The metamorphism of the Buchan type-area in northeast Scotland, and its relation to the Barrovian domain to its northwest, has been reassessed from consideration of mineral assemblages, microstructures, phase equilibria modelling and U-Pb monazite geochronology of some of the metamorphic rocks. The metamorphism of the eastern and southern parts of the Buchan domain shows the classic Buchan-type prograde sequence cordierite-andalusite-sillimanite- migmatite/gneiss, with andalusite relics in the gneisses, representing pressures of 3.0-3.5 kbar. The western part of the Buchan block is more complicated, in places showing a prograde sequence involving staurolite+andalusite, indicating somewhat higher pressures (~3.5-4.0 kbar) than the cordierite+andalusite sequence. In other places (e.g., west Buchan coastal section), staurolite±andalusite schists are variably overprinted by cordierite+andalusite assemblages.
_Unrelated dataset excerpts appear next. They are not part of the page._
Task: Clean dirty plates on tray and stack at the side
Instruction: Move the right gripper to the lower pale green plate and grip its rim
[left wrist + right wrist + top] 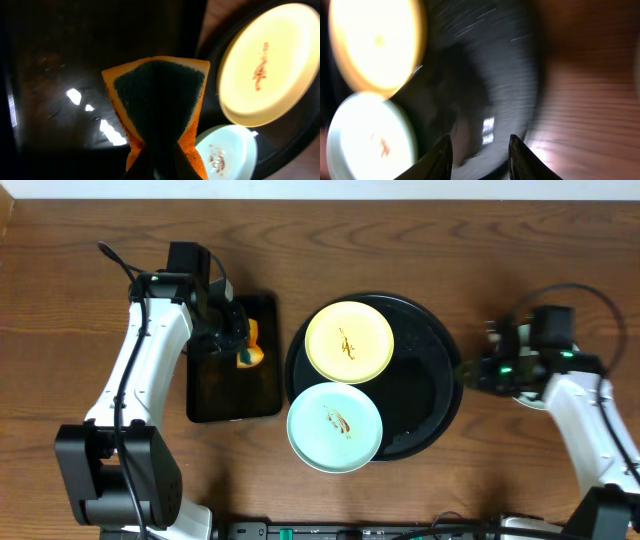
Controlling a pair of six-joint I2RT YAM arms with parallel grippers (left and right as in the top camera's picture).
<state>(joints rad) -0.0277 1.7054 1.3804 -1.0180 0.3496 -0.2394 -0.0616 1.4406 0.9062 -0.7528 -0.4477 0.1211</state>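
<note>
On the wooden table (400, 220) both plates (349, 342) lie face-up; left fingers (159, 165) pinch a sponge (195, 67), right fingers (442, 157) spread

table (80, 240) is showing brown wood grain, low sheen. round tray (432, 395) is reading glossy black, smooth, throwing back lamp glare; rectangular tray (215, 395) is showing the same gloss. yellow plate (349, 342) and mint plate (335, 426) are looking smooth, plastic-like, soft sheen. sponge (160, 95) is showing orange foam, rough dark-green scouring face.
</note>
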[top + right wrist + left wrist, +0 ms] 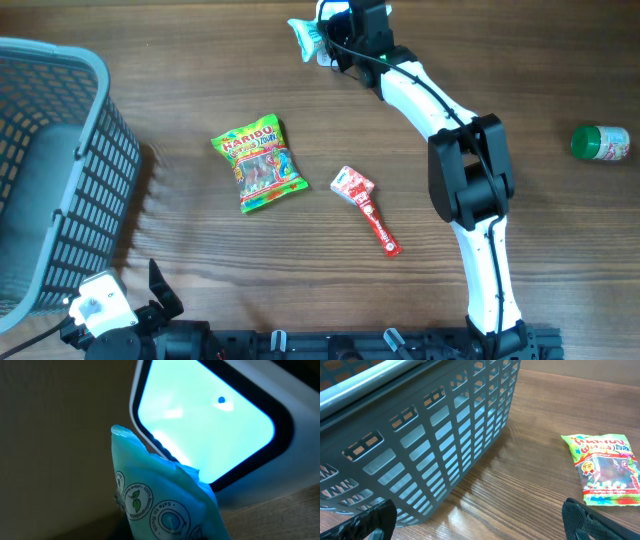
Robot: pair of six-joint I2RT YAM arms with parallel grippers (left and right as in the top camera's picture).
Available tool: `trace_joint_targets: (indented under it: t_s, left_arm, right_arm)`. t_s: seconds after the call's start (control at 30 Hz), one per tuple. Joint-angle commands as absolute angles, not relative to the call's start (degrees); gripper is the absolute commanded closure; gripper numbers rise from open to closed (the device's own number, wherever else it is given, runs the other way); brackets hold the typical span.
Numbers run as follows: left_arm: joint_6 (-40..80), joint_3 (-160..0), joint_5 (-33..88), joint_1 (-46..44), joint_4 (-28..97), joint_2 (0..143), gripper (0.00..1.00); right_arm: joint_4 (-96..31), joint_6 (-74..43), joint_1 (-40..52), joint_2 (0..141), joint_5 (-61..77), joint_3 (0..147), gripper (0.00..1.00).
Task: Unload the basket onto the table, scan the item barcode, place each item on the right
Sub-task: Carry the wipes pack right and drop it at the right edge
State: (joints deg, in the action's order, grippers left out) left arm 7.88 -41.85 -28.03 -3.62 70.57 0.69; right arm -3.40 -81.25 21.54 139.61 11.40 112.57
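Note:
The item is a pale blue-green soft packet (305, 38) with round printed seals, and my right gripper (335, 45) is shut on it at the table's far edge. In the right wrist view the packet (160, 505) stands upright just in front of the scanner's glowing cyan window (205, 420). The packet's top corner overlaps the window's lower left edge. The packet hides my right fingers. No barcode shows on the side facing the camera. My left gripper (480, 522) is open and holds nothing, low over the table near the front left corner.
A grey plastic basket (50, 150) fills the left side, close to the left gripper (150, 300), and its slotted wall (420, 435) looms in the left wrist view. On the table lie a Haribo bag (260, 165), a red packet (365, 208) and a green bottle (600, 142).

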Motion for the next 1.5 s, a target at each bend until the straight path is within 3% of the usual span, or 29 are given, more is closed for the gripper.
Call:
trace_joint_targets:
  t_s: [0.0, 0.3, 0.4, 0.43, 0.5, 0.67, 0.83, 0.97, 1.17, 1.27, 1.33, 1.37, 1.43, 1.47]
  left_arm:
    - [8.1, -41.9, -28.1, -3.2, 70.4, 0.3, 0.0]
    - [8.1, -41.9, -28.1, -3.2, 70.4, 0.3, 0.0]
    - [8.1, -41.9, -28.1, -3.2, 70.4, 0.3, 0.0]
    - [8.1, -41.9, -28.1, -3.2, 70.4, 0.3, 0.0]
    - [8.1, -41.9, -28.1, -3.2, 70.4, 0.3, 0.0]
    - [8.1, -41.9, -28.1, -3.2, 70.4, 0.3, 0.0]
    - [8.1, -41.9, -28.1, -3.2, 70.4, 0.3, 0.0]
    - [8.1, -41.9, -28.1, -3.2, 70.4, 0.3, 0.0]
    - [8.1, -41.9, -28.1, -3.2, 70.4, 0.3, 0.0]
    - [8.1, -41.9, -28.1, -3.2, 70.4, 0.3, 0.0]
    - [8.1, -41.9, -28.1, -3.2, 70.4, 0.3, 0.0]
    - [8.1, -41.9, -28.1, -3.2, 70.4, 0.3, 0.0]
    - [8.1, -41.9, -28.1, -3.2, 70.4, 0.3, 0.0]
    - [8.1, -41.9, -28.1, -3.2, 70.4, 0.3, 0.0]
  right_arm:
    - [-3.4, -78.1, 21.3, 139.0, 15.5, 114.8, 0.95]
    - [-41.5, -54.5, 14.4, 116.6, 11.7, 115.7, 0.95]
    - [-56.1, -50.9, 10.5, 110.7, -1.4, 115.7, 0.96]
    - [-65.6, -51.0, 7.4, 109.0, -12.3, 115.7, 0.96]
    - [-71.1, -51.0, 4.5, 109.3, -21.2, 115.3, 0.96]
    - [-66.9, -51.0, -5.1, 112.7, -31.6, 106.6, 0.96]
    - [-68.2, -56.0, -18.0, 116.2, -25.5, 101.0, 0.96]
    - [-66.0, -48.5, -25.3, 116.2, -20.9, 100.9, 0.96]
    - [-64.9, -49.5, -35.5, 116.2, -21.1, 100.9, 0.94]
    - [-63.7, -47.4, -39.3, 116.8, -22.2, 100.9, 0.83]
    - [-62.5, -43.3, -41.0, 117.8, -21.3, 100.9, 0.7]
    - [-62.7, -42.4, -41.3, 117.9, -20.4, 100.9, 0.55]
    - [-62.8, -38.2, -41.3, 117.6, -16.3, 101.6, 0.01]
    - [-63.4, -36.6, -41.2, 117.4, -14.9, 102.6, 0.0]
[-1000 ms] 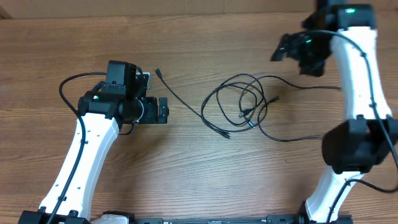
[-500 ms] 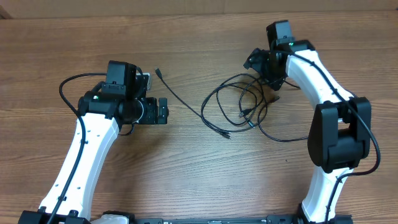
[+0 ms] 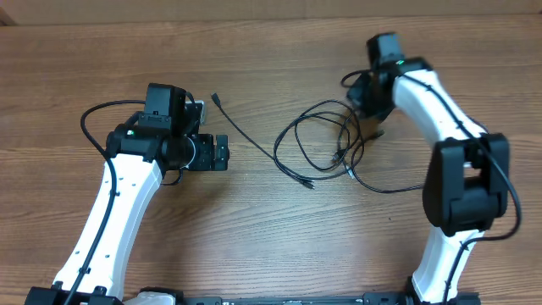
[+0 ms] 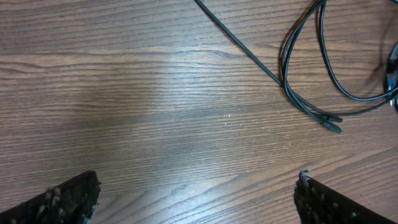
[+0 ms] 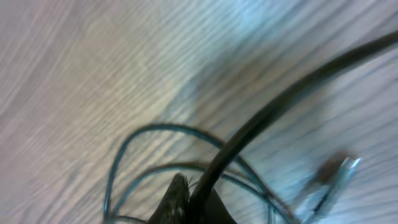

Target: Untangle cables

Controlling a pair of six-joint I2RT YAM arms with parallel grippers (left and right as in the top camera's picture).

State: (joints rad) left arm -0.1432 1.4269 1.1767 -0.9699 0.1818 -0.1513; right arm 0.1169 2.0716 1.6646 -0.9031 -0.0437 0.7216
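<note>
Several thin black cables (image 3: 326, 140) lie tangled in loose loops at the table's middle right. One long strand (image 3: 246, 135) runs from the tangle toward the upper left. My right gripper (image 3: 370, 119) is down at the tangle's right edge. In the right wrist view it (image 5: 196, 202) is shut on a black cable (image 5: 280, 102), with thin loops (image 5: 143, 134) and a silver-tipped plug (image 5: 339, 168) blurred beneath. My left gripper (image 3: 222, 152) stands open left of the tangle, nothing between its fingertips (image 4: 68, 199). The long strand (image 4: 249, 53) and two plug ends (image 4: 333, 124) lie ahead of it.
Bare wooden tabletop (image 3: 254, 237) surrounds the cables. The left arm's own thick black cord (image 3: 93, 119) loops beside its wrist. The table's far edge (image 3: 254, 19) runs along the top of the overhead view.
My right arm has swung from the back right corner down onto the tangle's right side and shut on a cable. The loops there shifted slightly. The left arm has stayed still.
</note>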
Upgrade of the polymetamorphic porphyroblastic schists in the west Buchan coastal section is a sillimanite zone followed by the Cowhythe gneisses, the latter interpreted to be the highest grade part of the prograde sequence. West of the Cowhythe gneisses is a high strain zone (Portsoy shear zone) that juxtaposes the Buchan-type metamorphic rocks against higher-pressure, lower-temperature Barrovian (kyanite+staurolite+garnet-bearing) schists. The westward transition from lower pressure metamorphic rocks of the Buchan block to higher pressure Barrovian rocks is not a continuous metamorphic transition, and the kyanite-andalusite “inversion isograd” of the literature is a tectonic artifact. U-Pb monazite geochronology of porphyroblastic schists and gneisses from the Buchan block fall in the range 475-465 Ma, including the Ellon gneisses (southeastern part of Buchan block) and Cowhythe gneisses (western part of Buchan block), supporting geological and petrological evidence that these gneisses are part of the prograde Buchan-type metamorphism of Dalradian strata, rather than representing older, tectonically interleaved, basement gneisses. There is a suggestion in the data that the metamorphism in the eastern part of the Buchan block may be a little older (ca. 475 Ma) than in the western part of the Buchan block (465-470 Ma). Monazite geochronology of rocks in the Barrovian domain to the immediate west of the Portsoy shear zone is more difficult to interpret, with indications of monazite growth episodes at approximately 500 Ma and 450 Ma.